A simultaneous detection of a positive and negative effect of richness and evenness, respectively, on ecosystem function as the one observed here, was shown also by others either in fresh (Filstrup et al., 2019) or marine (Napoleón et al., 2014) waters. However, there are contrasting results on the relative contribution of the two effects, that is, the differences between the strength of the relationships. Overall, our models indicated that taxonomic richness consistently had much stronger effects on both phytoplankton and zooplankton RUE. This result contrasts with what has been observed in lakes, where evenness explained more variance in phytoplankton and zooplankton RUE than richness leading the authors to suggest that it might be the distribution of taxa rather than their number, the main driver of ecosystem function in lakes (Filstrup et al., 2019). Coastal upwelling ecosystems are highly heterogeneous and contain an enormous species richness rapidly changing with the environmental conditions. Such high number of species is probably necessary to maintain the overall productivity of the system and ensures the occurrence of highly productive species. This scenario would lead to both complementarity and selection effects operating simultaneously, with complementarity being stronger when functionally different species coexist (e.g., during the spring bloom) and take advantage of a heterogeneous resource supply, whereas selection effects would be important when a broad trait space coincides with a more homogeneous landscape (Hodapp et al., 2016). Nonetheless, taken altogether, our results suggest that the opposing effects of primary producer biodiversity on phytoplankton and zooplankton resource use efficiency would be of similar nature in the ocean and freshwater environment. However, there appear to be differences on the sensitivity of ecosystem functioning to richness and evenness that could be ascribed to intrinsic differences among systems, such as changes in hydrographic and biogeochemical characteristics, or the identity of the dominant taxa, or to other underlying mechanisms demanding further research.
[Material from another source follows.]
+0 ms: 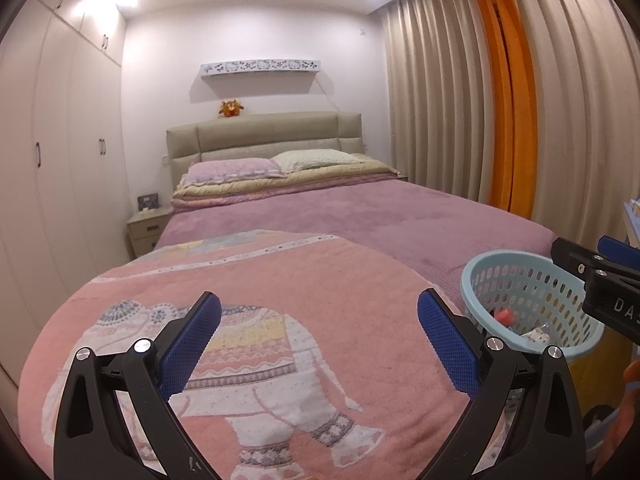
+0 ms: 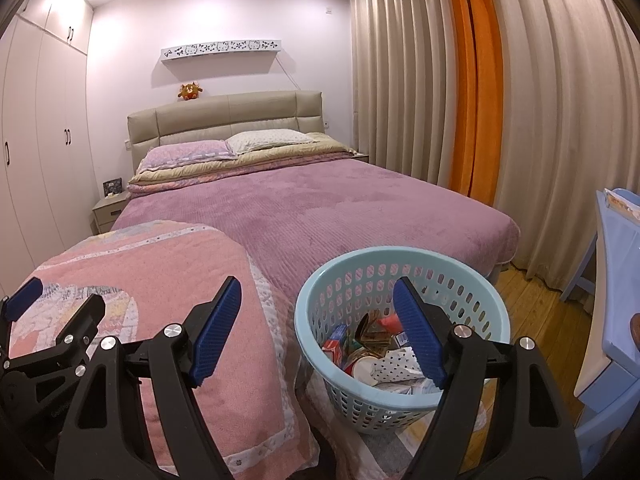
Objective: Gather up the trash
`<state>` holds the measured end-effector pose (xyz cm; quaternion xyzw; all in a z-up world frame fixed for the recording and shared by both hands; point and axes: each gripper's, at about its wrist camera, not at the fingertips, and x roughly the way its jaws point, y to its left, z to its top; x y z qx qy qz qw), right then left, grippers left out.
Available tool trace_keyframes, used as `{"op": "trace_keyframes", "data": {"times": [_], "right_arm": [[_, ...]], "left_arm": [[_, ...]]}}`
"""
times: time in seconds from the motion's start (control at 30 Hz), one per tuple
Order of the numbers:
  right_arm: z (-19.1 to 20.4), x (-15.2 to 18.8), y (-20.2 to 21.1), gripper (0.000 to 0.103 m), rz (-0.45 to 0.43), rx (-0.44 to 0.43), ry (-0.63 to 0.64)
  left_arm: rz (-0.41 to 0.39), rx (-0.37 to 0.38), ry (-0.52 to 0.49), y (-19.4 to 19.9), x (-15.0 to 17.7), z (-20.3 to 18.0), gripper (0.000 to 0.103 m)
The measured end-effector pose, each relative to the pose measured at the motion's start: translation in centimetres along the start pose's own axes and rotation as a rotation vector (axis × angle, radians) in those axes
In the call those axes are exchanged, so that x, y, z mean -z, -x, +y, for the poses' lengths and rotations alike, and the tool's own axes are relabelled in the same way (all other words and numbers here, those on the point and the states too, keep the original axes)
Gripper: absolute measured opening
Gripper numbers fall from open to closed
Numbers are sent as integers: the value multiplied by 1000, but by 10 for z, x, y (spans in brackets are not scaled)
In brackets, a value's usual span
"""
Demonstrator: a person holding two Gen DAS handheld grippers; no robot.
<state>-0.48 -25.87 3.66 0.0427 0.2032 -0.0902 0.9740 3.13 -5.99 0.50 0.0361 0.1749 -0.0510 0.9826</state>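
Left gripper [image 1: 319, 326] jaws spread wide, nothing between the blue pads [image 1: 192, 344] — it hangs over the pink elephant blanket [image 1: 280, 360]. Right gripper [image 2: 318, 324] equally wide apart, nothing held; its left pad sits over the blanket's edge, its right pad [image 2: 420, 332] over the mouth of the basket.

Edges: the blanket's patterned border [image 2: 276, 344] runs just left of the light-blue trash basket [image 2: 316, 344], which stands at the foot of the bed [image 2: 320, 208] touching or just beside the bedding — cannot tell which. In the left wrist view the basket [image 1: 480, 280] is off the right fingertip, with the right gripper's body overlapping its rim from the right. In the right wrist view the left gripper's black frame [image 2: 48, 340] crowds the lower left. Open room: wood floor [image 2: 532, 296] to the right of the basket, bounded by a blue table [image 2: 612, 280] further right.

Surface beyond the tongs: purple bedspread, flat, then two pillows [image 2: 224, 146] and a beige padded headboard [image 2: 224, 114] with a small orange plush toy [image 2: 190, 91] on top. Wardrobes [image 2: 36, 128] far left, nightstand [image 2: 108, 214] beside the bed, beige and orange curtains [image 2: 472, 80] far right.

Trash [image 2: 372, 356] — cartons, wrappers, a paper cup, spotted paper — lies inside the basket, directly below and ahead of the right gripper's right finger.
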Motion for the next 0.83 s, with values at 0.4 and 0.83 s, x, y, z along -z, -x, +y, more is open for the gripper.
{"op": "trace_keyframes", "data": {"times": [0.4, 0.83], "right_arm": [[10, -8, -1, 74, -3, -23, 6], [45, -18, -11, 74, 5, -79, 48]], "left_arm": [[-17, -94, 15, 15, -18, 18, 95], [-1, -125, 24, 19, -26, 42, 95]]}}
Environmental Effects on Resource-Use Efficiency
Apart from the importance of the environmental conditions in determining the overall composition of the community outlined above, we detected direct abiotic effects on RUE and time-varying patterns. In particular, our statistical models showed an annual peak located in April for both phytoplankton and zooplankton RUE coinciding with the spring bloom (Casas et al., 1997). Moreover, there were somehow an interannual inverse pattern between RUEpp and RUEzp that would point to changes in the plankton community along years. In this regard, the studied system displayed phase shifts in plankton community structure around the turn of the 21st century following changes in climate and local hydrography (Bode et al., 2020). The models also revealed the influence of water temperature and upwelling intensity on RUE, albeit less pronounced than the effects of biodiversity. These effects were weak for RUEzp and especially apparent for RUEpp. Resource use efficiency had greater values when upwelling intensity was high and waters were warmer. This combination of high upwelling during the 15 days previous to the sampling date and high water temperature during the sampling date indicates the typical succession of intense upwelling followed by wind relaxation. The positive effect of upwelling contributes to fertilize the system, which promotes a proliferation of phytoplankton biomass and a more efficient use of resources during the subsequent upwelling relaxation (e.g., Huete-Ortega et al., 2010). The effect of temperature could also be explained because this variable favors cell growth. Besides that, RUEpp decreased with depth likely associated to the decrease in phytoplankton biomass in deeper and less illuminated waters. Therefore, the abiotic environment was found to play a role in explaining part of the variability of RUE; however, its effect was minor compared to those of biodiversity. Recent meta-analyses showed that the effects of abiotic and biotic drivers in mediating ecosystem properties can overlap or be even stronger than the effects of species loss in controlled experiments (Godbold, 2012). However, Ptacnik et al. (2008) showed in the field that the relative importance of abiotic drivers vs. that of richness was minor in explaining phytoplankton RUE dynamics, thus agreeing with our results. Moreover, Hodapp et al. (2015) identified also a weaker effect of temperature and light compared to evenness on phytoplankton productivity.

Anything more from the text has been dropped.